Was ist überhaupt Subkultur?

Subkultur ist ein furchtbares Wort. Sperrig und schwammig. Jeder versteht etwas anderes darunter. Für den einen ist es der Lieblingsclub, für den anderen die besagte Kunst oder die Wand mit Graffiti, das Nutzen alter Gemäuer oder eben auch das Gärtnern in der Stadt, neudeutsch Urban Gardening. All dem gemein ist, dass die Menschen sich den öffentlichen Raum wieder aneignen. Jahrzehntelang hat man die Stadt den Architekten, Stadtplanern und Politikern überlassen. Mit der Folge, dass der meiste Platz von Geschäftemachern für Büros und Einkaufszentren besetzt wurde. Was übrig blieb, schusterte man den Autos zu, auf dass sie fahren und parken können. Das ändert sich, die Menschen wollen mehr sein als nur Staffage, sie schaffen sich Räume an allen Autoritäten vorbei. Die Akteure der Subkultur marschieren dabei vorneweg. Sie entdecken Unorte, verwandeln sie in Clubs, Kneipen, Galerien und Gärten. Orte, an denen man gerne ist. Die Menschen machen einfach, sie probieren, sie testen. Und Beamte und Politiker hinken hinterher. Manchmal reagieren sie mit Phantomschmerzen ob der fehlenden Kontrolle – und sind dann doch begeistert. Und geben 30 Millionen Euro fürs Sanieren der Wagenhallen. Warum eigentlich? Da muss man Richard Florida fragen. Seit der Ökonom seine These von der „kreativen Klasse“ aufgestellt hat, welche die Städte gewinnen müssten, um eine Zukunft zu haben, ist Kultur jeglicher Art ein Standortfaktor. Nicht nur das. Die Hausbesetzer machen Kreuzberg sexy, die Autonomen der Roten Flora in Hamburg ziehen Touristen an, die Wagenhallen werten den Nordbahnhof auf. Der Stadtplaner David Harvey sagt, dass der Kapitalismus besonders jene Orte schätze und vereinnahme, die ihn kritisieren. Weil sie ihm etwas verleihen, was er nicht hat. Sie lassen ihn authentisch erscheinen. So hat die Stadt die Wagenhallen als „Zeitgenössisches in alten Mauern“, vermarktet, es gab eine Führung samt Sekt. Die Wagenhallen werden auch das Rosensteinviertel begehrter und damit teurer machen. Und wer den Österreichischen Platz aufwertet, wird dort Ähnliches bemerken. Gentrifizierung beginnt nicht erst mit dem Schickimickicafé, sondern mit der Punkkneipe.
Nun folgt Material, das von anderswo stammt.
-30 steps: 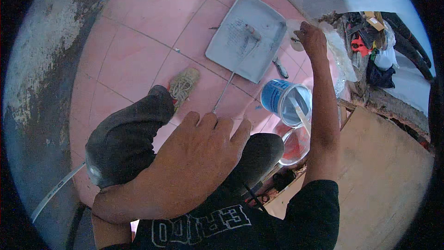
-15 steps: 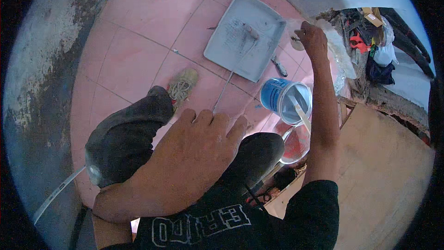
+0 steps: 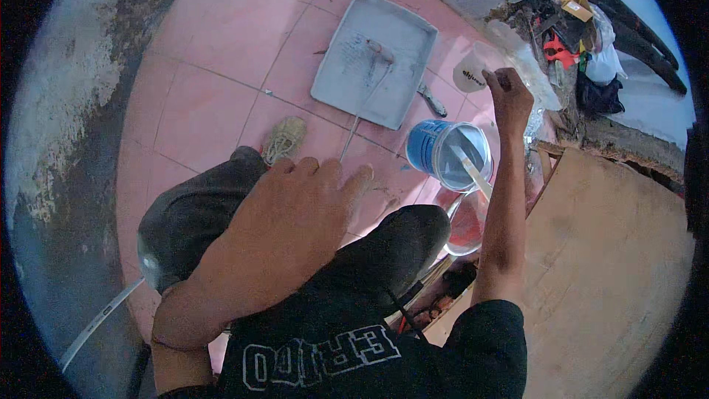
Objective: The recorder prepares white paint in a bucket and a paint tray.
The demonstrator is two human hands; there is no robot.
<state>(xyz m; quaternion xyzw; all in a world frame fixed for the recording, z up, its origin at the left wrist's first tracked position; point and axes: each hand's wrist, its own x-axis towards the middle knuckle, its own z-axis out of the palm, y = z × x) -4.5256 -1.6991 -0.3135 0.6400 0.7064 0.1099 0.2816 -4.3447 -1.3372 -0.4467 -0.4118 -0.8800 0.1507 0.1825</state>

Preisgekrönt und ausrangiert?

Damit setzt sich derzeit die Ausstellung Softpowerpalace im Kunstgebäude am Schlossplatz auseinander. Es stellen sich Menschen aus Sofia, Lyon, Mailand, Barcelona mit ihren Ideen und Konzepten vor. Angela Palacios und Quim Packard von Fireplace erleben in Barcelona, wie die Touristen die Strukturen ihrer Heimatstadt zerlegen, aus Mietwohnungen Ferienwohnungen, aus Tante-Emma-Läden Shops mit Tourikram werden, aus einem Zuhause eine Kulisse wird. Raum ist dort ähnlich knapp wie hier. Davon wissen die Stuttgarter Vertreter zu berichten. Eben Marco Trotta und Weiny Fitui vom Künstlerkollektiv Jacob 17, auch entstanden einstmals in den alten, ausgemusterten Waggons am Nordbahnhof. Weil die Bahn nicht wusste, was sie damit während der Wartezeit auf Stuttgart 21 machen sollte, ließ man Künstler einziehen und gewähren. Das ist nun auch schon fast 20 Jahre her. „Die erste Generation aus den Waggons zog in die Wagenhallen und gründete den Kunstverein“, sagt Trotta, „die zweite Generation gründeten Contain’t und Jacob 17, die dritte Generation könnte in die Container einziehen.“ Wenn denn die jetzigen Nutzer zurück in die Wagenhallen ziehen. Doch war nicht ausgemacht, die Container dann abzuräumen? Und muss man sich nicht an Vereinbarungen halten? „Dort ist mehr entstanden als nur ein Ausweichquartier“, sagt Pablo Wendel vom Kunstverein. Nämlich preisgekröntes Bauen. Ausgezeichnet mit dem deutschen Städtebaupreis. Und womöglich bestens geeignet für die Internationale Bauaustellung 2027. „Wir wirken in die Nachbarschaft hinein mit unseren Projekten“, sagt Wendel, die Jugendlichen von nebenan schauen oft vorbei. „Unsere Arbeit prägt eine Stadt“, sagt Trotta. Weil sie originell ist, eigen, sich dem Ort anpasst. Contain’t war einst in Bad Cannstatt, musste Wohnungen weichen, ist nun Untermieter beim Kunstverein in den Containern. Trotta würde gerne bleiben, kann sich aber auch vorstellen, weiterzuziehen. Es sei ja der Zweck des Vereins, immer wieder anderswo tätig zu werden. Man habe etliche Orte für Oper geprüft, „vielleicht ist da ja was für uns dabei“. Das Paketpostamt kommt ihm in den Sinn, da gab es schon zig Anfragen, das Regierungspräsidium ließ sich bisher nicht erweichen. Dort vorbei führt auch ein altes Gleis. Viel Raum gleich neben dem Park, „das wäre ideal“. Ausnahmsweise wären die Künstler froh, dürften sie dorthin gelangen – aufs Abstellgleis.